After residing with the men for a few days, Sharma met 23-year-old Carla Clasen, a divorcée who sold clothes in front of the Brugsen supermarket. She lived alone with her 2-year-old daughter, Natuk. Not long after their meeting, Clasen and Sharma, under his alias Sánchez Pinto, began a romantic relationship. Fourteen days after first metting, they were married. A day after their wedding, marital issues emerged. Sharma would frequently leave home for many hours at a time, allegedly to have sexual intercourse with two gay men in Nuuk. There were also rumours that he had engaged in hashish smuggling, and that the reason why he had married Carla was to get another surname and make her a courier. A few weeks later, Sharma travelled to Esbjerg, where he bought an apartment in Kvanglundparken. Less than two weeks later, Carla and Natuk moved in with him, and the family remained there for some time.

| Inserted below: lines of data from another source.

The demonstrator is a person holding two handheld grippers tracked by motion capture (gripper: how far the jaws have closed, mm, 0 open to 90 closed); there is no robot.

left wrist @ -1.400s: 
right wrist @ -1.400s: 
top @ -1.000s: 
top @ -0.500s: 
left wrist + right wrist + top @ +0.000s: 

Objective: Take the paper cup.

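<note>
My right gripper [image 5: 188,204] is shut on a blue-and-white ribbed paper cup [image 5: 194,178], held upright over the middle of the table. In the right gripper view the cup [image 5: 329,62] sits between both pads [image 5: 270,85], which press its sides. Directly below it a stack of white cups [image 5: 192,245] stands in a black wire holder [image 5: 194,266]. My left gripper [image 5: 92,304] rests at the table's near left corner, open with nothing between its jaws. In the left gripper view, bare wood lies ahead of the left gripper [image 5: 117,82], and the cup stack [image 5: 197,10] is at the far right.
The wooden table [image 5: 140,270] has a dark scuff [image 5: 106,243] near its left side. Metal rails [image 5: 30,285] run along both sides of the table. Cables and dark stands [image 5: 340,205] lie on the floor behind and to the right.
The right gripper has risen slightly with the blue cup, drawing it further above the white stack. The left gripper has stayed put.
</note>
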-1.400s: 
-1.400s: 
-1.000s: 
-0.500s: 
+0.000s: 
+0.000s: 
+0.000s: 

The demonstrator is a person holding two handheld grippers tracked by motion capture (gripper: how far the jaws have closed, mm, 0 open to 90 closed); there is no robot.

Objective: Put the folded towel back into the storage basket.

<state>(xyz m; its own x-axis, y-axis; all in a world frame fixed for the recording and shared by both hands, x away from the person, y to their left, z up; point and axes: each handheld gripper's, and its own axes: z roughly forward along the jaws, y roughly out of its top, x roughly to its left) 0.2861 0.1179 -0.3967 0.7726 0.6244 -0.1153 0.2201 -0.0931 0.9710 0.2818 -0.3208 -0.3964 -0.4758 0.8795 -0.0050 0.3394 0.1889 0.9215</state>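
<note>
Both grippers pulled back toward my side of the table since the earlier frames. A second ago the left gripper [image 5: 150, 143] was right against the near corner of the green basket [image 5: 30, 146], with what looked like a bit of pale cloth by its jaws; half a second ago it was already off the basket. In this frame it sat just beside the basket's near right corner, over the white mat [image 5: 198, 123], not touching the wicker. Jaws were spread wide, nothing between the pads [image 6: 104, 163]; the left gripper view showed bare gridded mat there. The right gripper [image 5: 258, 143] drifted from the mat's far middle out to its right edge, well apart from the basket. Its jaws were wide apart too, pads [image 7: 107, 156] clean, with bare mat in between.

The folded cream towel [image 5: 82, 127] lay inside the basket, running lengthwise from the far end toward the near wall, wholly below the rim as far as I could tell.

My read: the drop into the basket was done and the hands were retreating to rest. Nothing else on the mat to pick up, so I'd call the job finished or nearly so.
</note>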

== Double murder and flight ==
On 9 October 1999, Sharma rented the "Bacchus" holiday home in Fanø, to where he travelled together with Carla and Natuk, ostensibly to have a relaxing family vacation. Three days later, Sharma booked a one-way ticket to Ottawa, Canada and left without his wife or his adopted child. He never reported either of them missing, and the mysterious disappearances raised suspicion, but when queried about them, Sharma claimed that they were in Venezuela. On 8 February 2000, police were called to the cottage when a neighbour reported that he had seen a child's arm sticking out of the sand, near a slope. The authorities dug up the body, which was quickly identified as that of Natuk Clasen, while her mother's corpse was found buried in a nearby toolshed. A forensic autopsy concluded that Carla had suffered multiple injuries to the head, while Natuk, who was found with sand in her mouth, had likely been suffocated to death. Sharma, or Sánchez Pinto Clasen as he was known to Danish police, was officially charged with the murders and declared an international fugitive via Interpol.

== Arrest and trial ==
Initially, it was believed that Sharma was hiding in Copenhagen, where he had acquaintances. In actuality, Sharma was laying low in Long Island, where he had applied for a taxi driver's licence. Unbeknownst to him, ever since his arrival from Canada, he had been monitored by the FBI, who suspected him of residing in the country illegally. On 18 May 2000, he was arrested in front of a bank in Brooklyn without incident and driven to a local police station, where he admitted that he was being sought by the Danish authorities for a double homicide, but denied being the actual culprit.

He voluntarily waived his right to a hearing and was extradited back to Denmark, where he was charged with the murders of Carla Clasen and Natuk. Approximately one month later, in June 2000, while he was still in custody, Sharma attempted to escape by setting fire to a cupboard in his cell, causing the entire prison block to be evacuated. The attempt failed, and following that incident, he was placed in maximum security detention in Horsens, as authorities feared he might take hostages or other violent actions against other inmates.

During the course of the trial, witness testimony from friends and acquaintances of both Sharma and Clasen revealed that the former had no love interest in the latter, as less than two hours after his wedding, Sharma had attempted to apply for residency and a work permit. In addition, two of Sharma's gay lovers, Torben and Jan Kvik, confirmed that on that same wedding night, they had a threesome with Sharma which was recorded on video, and that he had called his wife a "big fat cow" on several occasions.

Despite Sanjay Sharma's claims of innocence and criticisms that the Danish police hadn't done a proper investigation, a 12-member jury panel found him guilty of both murders, and he was subsequently convicted, receiving the mandatory sentence of life imprisonment.

== Imprisonment ==
Shortly after his conviction, Sharma appealed his sentence to the Supreme Court, which upheld the verdict in November 2001. Since 2012, he has been eligible for parole, but has thus far not been approved for it. In 2005, Sharma's new girlfriend, Ketty Andersen, made an interview with Ekstra Bladet where she asserted her belief that he was a scapegoat. She also claimed she would fight for his release, and if that ever happened, they would marry and move to Sweden.